Why is building hope considered less of a literary achievement than crushing it?

Speak, memory!

Each time I reread a novel I loved as a child, the encounter is richer and deeper, perhaps because I myself am changed as a reader. Like aromatic leaves that eventually turn water into tea, so those stories changed my psyche. But the process takes time. Madeleine L’Engle told a class of fourth-graders in 1985, “The great thing about getting older is that you don’t lose all the other ages you’ve been.” When we reread books, we encounter them as all the ages we have been as well as the age we are now. Our souls are steeped in stories.

Rereading also slows us down in the reception of a story, making room for the good work of loving transformation. “Love has its speed,” writes the theologian Kosuke Koyama in Three Mile an Hour God. “It is a different kind of speed from the technological speed to which we are accustomed. It goes on in the depth of life at three miles per hour. It is the speed we walk and therefore the speed the love of God walks.”

I try to replace a smartphone on my nightstand with a book I loved in childhood because the last place my mind dwells before sleep is crucial. Why not feed my unconscious soul with the goodness of a story instead of a depressing sweep through the headlines of the day? And if it’s a reread, even better, because the words and story are grooved more deeply into memory.

When we reread books, we encounter them as all the ages we have been as well as the age we are now. Our souls are steeped in stories.

“The Web provides a convenient and compelling supplement to personal memory,” wrote Nicholas G. Carr in his prescient book The Shallows: What the Internet Is Doing to Our Brains. “But when we start using the Web as a substitute for personal memory, bypassing the inner processes of consolidation, we risk emptying our minds of their riches.” Like memorized poetry, children’s stories that we know inside and out, even to the point of remembering passages by heart, may be mined as treasures by our sleeping brains.

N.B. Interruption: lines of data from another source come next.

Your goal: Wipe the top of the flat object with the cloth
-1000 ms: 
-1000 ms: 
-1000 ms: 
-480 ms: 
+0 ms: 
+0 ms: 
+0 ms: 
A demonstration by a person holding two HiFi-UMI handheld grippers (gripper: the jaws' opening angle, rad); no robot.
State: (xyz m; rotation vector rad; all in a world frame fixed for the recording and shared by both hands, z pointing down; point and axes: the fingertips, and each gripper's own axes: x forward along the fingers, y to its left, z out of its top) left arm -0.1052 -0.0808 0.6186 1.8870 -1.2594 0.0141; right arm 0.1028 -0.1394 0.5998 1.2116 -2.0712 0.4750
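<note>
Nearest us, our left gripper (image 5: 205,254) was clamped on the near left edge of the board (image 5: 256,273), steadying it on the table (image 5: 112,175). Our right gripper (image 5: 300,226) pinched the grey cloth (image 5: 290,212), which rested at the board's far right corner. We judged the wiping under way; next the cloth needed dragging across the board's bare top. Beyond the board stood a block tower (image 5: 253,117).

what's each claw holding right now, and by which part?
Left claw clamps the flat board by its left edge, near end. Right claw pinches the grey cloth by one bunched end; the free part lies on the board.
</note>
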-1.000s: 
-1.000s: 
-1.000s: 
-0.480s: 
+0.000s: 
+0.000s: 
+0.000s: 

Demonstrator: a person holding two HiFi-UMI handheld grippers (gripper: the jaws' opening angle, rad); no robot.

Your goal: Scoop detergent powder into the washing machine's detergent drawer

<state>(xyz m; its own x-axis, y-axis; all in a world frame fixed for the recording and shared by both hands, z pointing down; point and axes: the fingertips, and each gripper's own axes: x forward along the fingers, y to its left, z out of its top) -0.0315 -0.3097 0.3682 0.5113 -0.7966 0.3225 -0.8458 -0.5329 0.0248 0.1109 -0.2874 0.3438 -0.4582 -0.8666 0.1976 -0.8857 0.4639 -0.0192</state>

Rereading is deep, slow reading, and the practice is a necessary counterbalance to the intake of information gained from a shallow, quick bounce around the internet.

“I am absolutely not suggesting adults read only, or even primarily, children’s fiction,” writes Rundell. “Just that there are some times in life when it might be the only thing that will do.” In a review of Rundell’s essay, the critic Jo Hemmings sums up the gift that children’s books bring to readers: “[Rundell’s] argument is that sometimes adult literary fiction does not help. The old narratives, most commonly seen now in children’s books, are the ones that best record human vice without despair. As she puts it, ‘Children’s fiction necessitates distillation: at its best, it renders in their purest, most archetypal forms hope, hunger, joy, fear.’”

Even laden with errors that were embedded in their eras, books we loved as children are an excellent source of refreshment for tired old souls, especially when we are blinded by our own divisive and despondent age.